Go through the records below and copy out every line that contains the word "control".

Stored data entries

*** Begin section ***

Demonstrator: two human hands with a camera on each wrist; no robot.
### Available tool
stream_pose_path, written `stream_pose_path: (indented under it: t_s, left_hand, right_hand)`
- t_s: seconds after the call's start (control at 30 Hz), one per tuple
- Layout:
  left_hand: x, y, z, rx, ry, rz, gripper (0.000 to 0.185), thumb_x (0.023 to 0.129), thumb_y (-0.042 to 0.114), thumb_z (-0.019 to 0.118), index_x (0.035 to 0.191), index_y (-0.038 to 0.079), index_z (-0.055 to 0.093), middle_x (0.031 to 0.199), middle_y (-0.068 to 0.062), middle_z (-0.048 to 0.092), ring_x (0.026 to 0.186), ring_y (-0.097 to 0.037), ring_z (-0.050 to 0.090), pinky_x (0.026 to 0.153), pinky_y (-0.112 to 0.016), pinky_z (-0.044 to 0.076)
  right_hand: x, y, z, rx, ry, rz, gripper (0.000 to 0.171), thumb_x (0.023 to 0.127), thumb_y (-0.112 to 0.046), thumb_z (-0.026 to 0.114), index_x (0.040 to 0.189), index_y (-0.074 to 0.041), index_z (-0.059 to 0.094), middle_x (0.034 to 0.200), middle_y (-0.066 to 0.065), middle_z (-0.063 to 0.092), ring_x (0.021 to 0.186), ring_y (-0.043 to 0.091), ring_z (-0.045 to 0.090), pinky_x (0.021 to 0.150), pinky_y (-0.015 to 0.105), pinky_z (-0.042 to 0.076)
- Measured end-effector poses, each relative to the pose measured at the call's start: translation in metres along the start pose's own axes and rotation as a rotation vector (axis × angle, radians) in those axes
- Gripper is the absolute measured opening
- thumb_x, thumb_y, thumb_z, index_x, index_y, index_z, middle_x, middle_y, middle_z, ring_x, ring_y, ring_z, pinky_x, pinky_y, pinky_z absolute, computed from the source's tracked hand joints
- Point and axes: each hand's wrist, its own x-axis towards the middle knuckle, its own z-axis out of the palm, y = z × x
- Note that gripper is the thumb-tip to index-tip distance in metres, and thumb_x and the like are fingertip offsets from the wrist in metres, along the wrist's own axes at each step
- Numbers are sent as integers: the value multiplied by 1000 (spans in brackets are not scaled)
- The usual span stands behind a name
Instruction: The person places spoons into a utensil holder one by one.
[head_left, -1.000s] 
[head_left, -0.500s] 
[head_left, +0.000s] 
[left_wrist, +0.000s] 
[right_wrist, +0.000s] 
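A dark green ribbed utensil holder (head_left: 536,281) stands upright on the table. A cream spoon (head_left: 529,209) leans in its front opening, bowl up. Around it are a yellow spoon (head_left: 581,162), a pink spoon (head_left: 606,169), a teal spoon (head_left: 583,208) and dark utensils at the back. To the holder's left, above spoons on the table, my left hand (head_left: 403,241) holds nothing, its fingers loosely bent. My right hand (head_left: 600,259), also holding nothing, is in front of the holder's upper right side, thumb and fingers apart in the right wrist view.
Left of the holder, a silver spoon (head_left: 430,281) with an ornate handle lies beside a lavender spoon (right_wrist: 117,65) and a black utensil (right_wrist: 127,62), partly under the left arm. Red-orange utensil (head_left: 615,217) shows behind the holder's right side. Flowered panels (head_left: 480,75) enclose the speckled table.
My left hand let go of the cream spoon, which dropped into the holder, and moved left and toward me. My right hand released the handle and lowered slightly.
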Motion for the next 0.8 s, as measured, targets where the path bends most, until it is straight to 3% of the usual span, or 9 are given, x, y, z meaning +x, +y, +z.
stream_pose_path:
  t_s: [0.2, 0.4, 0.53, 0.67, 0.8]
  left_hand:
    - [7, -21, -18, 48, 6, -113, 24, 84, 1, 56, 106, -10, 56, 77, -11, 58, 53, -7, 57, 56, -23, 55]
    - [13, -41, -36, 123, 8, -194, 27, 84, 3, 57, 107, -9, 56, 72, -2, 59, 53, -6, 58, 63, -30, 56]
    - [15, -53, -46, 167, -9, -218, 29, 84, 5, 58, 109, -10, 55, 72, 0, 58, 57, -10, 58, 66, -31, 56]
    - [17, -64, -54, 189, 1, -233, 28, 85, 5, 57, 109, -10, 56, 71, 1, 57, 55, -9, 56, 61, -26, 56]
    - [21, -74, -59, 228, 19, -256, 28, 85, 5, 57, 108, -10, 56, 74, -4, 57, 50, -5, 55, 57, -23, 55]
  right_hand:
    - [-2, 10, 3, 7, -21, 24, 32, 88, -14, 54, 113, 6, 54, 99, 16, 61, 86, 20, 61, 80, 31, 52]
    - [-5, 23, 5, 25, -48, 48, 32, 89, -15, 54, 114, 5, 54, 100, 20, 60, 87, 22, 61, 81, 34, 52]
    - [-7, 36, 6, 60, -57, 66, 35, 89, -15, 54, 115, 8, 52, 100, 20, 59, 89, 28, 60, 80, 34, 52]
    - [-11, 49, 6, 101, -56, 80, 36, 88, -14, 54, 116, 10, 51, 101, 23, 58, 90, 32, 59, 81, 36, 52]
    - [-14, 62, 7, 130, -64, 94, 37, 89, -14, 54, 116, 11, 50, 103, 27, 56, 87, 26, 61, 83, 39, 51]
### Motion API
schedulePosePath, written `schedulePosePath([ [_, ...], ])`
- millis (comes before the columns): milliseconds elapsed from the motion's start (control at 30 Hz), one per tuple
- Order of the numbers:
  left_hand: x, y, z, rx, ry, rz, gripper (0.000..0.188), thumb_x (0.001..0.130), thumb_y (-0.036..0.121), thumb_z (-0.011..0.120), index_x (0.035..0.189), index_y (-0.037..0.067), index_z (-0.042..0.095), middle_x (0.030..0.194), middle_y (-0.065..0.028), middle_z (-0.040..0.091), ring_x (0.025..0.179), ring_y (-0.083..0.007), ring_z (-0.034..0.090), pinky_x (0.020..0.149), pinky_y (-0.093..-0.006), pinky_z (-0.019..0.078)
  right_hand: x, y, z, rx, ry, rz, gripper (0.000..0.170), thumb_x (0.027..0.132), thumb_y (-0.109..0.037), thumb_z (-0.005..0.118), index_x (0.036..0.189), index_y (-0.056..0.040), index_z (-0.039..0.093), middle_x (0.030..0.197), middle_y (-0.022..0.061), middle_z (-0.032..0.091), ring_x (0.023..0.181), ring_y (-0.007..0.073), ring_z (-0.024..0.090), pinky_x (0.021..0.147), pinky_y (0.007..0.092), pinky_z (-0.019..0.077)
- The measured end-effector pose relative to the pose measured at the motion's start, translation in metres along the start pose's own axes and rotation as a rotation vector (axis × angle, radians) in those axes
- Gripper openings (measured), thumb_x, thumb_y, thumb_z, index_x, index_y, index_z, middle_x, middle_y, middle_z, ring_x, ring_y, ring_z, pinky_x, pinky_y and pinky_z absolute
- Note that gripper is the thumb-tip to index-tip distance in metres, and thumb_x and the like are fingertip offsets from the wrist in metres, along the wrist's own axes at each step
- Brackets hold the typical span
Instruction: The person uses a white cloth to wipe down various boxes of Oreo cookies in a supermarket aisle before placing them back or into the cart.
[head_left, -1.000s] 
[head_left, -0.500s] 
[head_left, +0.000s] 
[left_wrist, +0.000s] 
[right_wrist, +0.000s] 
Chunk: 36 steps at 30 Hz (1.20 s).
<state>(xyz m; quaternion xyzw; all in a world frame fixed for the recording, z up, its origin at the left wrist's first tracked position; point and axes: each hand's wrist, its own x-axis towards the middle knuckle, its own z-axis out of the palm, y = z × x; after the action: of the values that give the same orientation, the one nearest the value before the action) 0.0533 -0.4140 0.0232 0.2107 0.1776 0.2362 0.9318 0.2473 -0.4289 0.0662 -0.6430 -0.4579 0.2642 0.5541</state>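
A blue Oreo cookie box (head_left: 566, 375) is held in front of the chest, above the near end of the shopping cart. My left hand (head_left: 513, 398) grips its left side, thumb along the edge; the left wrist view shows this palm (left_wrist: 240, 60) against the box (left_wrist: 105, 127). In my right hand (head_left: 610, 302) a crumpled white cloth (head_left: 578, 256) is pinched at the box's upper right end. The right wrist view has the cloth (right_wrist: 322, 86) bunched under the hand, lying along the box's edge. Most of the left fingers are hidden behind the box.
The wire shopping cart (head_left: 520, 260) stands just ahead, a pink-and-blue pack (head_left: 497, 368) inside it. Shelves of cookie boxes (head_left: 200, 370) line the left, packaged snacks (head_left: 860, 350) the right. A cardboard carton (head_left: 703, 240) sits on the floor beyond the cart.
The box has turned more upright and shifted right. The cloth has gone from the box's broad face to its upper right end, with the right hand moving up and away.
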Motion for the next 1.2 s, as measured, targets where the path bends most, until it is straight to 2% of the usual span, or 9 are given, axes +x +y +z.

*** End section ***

ANSWER FOR THIS EXERCISE
- t_s: seconds after the call's start (control at 30 Hz), one per tuple
- millis (comes before the columns): milliseconds elapsed from the motion's start (control at 30 Hz), one per tuple

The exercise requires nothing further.